I would like to commend the minister and his officials for producing the comprehensive documentation and the mass of facts and figures that accompany the bill. As a member of the Finance Committee, I look forward to the detailed scrutiny of the bill; I believe that Mr McConnell is appearing before us next Tuesday.

The stark fact that stares out at me from the mass of information is that this budget cannot be regarded as worthy of a national Parliament. It is more akin, and more directly comparable, to the annual budgets produced by our local councils. Just like them, we have to accept what funds we are given by a central authority—in our case a block grant from Westminster that, over time, will bear little relation to what we actually need to spend on our nation's public services to maintain, never mind improve, their quality.

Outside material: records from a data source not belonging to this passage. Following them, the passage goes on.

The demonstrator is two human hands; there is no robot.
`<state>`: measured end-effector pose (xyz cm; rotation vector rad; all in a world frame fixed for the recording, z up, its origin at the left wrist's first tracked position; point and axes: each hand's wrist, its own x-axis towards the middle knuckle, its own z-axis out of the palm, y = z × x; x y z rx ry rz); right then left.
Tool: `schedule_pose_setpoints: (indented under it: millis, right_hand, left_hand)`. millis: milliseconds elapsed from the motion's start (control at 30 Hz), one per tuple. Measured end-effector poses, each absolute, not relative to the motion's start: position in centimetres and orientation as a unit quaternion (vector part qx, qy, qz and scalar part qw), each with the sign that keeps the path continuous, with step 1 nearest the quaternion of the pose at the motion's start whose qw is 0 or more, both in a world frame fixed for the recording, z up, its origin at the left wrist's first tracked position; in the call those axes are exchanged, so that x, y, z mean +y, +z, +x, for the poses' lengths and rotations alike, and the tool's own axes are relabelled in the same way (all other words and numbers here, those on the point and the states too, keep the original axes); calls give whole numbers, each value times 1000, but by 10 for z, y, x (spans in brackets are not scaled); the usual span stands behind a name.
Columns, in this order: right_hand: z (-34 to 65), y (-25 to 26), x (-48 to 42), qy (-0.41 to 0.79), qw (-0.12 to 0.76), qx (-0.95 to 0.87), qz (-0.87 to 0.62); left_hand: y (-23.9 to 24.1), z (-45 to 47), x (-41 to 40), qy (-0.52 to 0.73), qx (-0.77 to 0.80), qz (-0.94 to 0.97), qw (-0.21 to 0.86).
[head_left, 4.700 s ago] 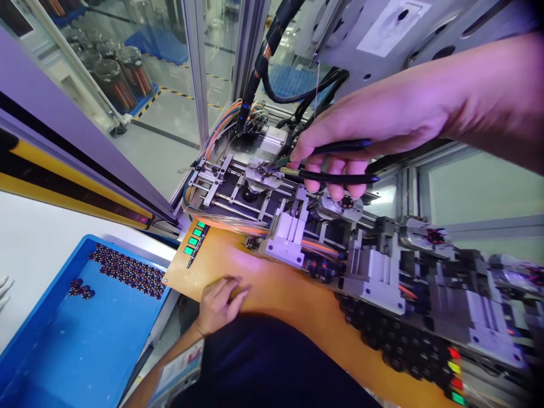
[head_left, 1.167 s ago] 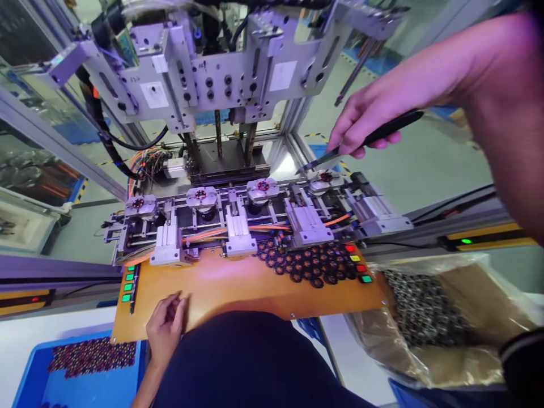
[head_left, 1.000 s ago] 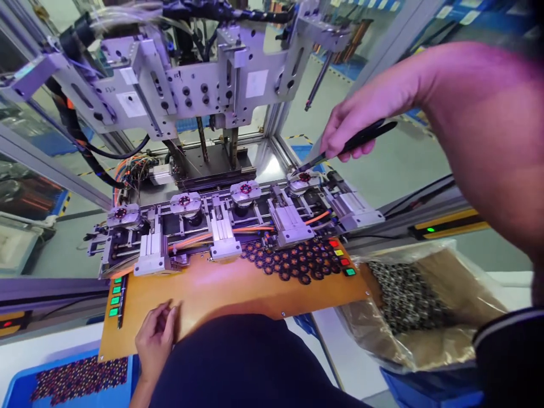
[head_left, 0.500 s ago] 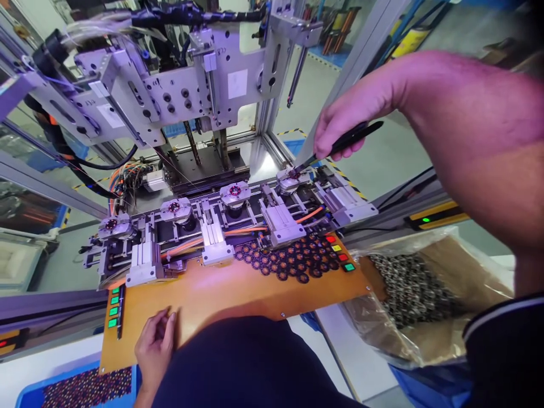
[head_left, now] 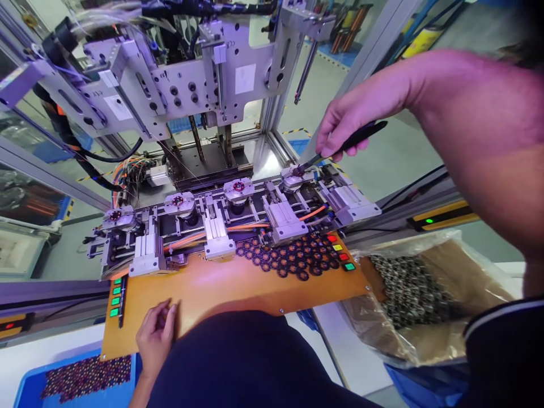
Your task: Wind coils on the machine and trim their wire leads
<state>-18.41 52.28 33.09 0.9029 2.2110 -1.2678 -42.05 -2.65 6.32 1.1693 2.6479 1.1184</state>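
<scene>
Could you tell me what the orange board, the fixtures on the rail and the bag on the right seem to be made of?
Orange board: smooth and matt with a soft sheen, probably laminate or phenolic sheet; unclear.
Fixtures: bare silver metal, likely machined aluminium, judging by the bright flat faces.
Bag: thin clear plastic film, wrinkled and glossy, with brown card showing through it.

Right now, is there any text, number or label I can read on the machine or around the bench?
White stickers on the grey machine plate: print too small to read.
Handwritten marks at the plate's upper edge: blurred, not legible.
Coloured buttons and green buttons on the orange panel: no legible lettering.
</scene>
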Motion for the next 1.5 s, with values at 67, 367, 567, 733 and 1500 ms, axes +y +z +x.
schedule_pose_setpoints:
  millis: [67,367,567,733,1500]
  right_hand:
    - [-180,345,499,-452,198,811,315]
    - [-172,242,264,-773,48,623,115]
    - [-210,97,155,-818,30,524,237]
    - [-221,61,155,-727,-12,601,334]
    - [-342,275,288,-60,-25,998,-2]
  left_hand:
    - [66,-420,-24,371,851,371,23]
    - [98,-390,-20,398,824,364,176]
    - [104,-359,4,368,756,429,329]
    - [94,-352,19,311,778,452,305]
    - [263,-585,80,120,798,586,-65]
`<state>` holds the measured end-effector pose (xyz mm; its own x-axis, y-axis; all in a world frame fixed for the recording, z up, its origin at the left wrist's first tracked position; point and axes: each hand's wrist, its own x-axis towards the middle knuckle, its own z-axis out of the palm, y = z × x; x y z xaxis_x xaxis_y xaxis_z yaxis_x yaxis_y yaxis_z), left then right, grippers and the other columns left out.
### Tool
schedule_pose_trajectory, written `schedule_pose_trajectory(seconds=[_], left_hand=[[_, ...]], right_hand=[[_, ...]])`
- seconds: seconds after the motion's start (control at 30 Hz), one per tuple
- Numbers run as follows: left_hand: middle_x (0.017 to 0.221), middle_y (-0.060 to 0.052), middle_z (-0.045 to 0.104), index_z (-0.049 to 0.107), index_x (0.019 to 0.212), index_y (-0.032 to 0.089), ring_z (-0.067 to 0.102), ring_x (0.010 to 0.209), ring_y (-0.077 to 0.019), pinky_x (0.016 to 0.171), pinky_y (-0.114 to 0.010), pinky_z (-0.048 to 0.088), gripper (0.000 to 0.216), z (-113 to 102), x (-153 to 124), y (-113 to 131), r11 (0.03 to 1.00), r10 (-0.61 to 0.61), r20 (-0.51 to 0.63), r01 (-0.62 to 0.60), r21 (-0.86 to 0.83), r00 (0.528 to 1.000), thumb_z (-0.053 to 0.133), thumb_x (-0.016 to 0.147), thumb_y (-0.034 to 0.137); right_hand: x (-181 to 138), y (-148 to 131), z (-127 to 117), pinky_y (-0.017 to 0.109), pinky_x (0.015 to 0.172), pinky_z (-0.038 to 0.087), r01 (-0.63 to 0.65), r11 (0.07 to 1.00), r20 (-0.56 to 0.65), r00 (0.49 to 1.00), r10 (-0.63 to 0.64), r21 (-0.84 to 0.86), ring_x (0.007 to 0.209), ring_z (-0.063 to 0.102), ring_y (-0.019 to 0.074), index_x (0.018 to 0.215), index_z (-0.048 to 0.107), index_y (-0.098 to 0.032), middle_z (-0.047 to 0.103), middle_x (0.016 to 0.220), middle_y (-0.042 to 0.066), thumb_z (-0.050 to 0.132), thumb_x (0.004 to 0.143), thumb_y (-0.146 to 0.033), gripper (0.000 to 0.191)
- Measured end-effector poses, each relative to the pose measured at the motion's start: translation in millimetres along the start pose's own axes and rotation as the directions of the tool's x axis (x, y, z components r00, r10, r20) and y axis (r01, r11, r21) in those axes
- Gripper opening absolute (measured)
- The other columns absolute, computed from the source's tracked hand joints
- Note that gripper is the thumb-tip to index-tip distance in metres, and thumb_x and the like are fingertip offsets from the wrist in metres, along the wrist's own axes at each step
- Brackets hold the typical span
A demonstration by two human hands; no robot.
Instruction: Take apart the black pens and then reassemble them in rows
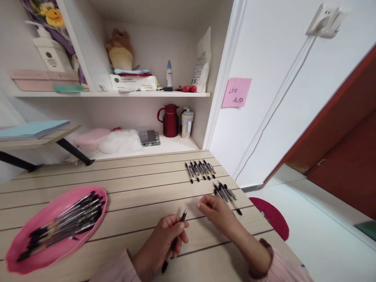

Even more significant, the block grant that we are given to allocate and distribute bears little or no relation to the revenues that Westminster ingathers from Scotland. Under the current devolution settlement, we have been invested with even less responsibility than a local council has in that regard. The bill displays publicly the impotence of this Parliament to put Scotland's wealth to work for our people, to create the conditions for economic prosperity and to redistribute resources to bring about social justice.

We should view the bill as the Executive's best shot at shielding the Scottish people from budget cuts imposed by our remote and uncaring Treasury in London—the real master in this chamber. Make no mistake, Gordon Brown has inflicted serious damage. With £1.1 billion in cuts to services in Scotland over the first three years of a Labour Government compared with the last three years of the wicked Tories, Scotland's shield is heavily dented.

Many members of this Parliament will be aware that their former local authority colleagues are struggling—struggling to balance budgets and struggling to explain to their electorates why increased taxes are accompanying cuts in services. When they were in local government, members such as Mr McAveety, who is sitting next to Mr McConnell, were quick to point out where the blame for their predicament lay. The blame for the funding shortfall, both in councils and in this Parliament, lies at the door of the London Treasury.

The situation has become worse and more restrictive under Gordon Brown's stewardship of the United Kingdom economy. We now have less than we did during the darkest Tory years. If Brown's Treasury in London had allowed Scotland to spend even the same proportion of the national wealth that we spent five years ago, this Parliament would have an additional £4.5 billion in its budget over the next three years.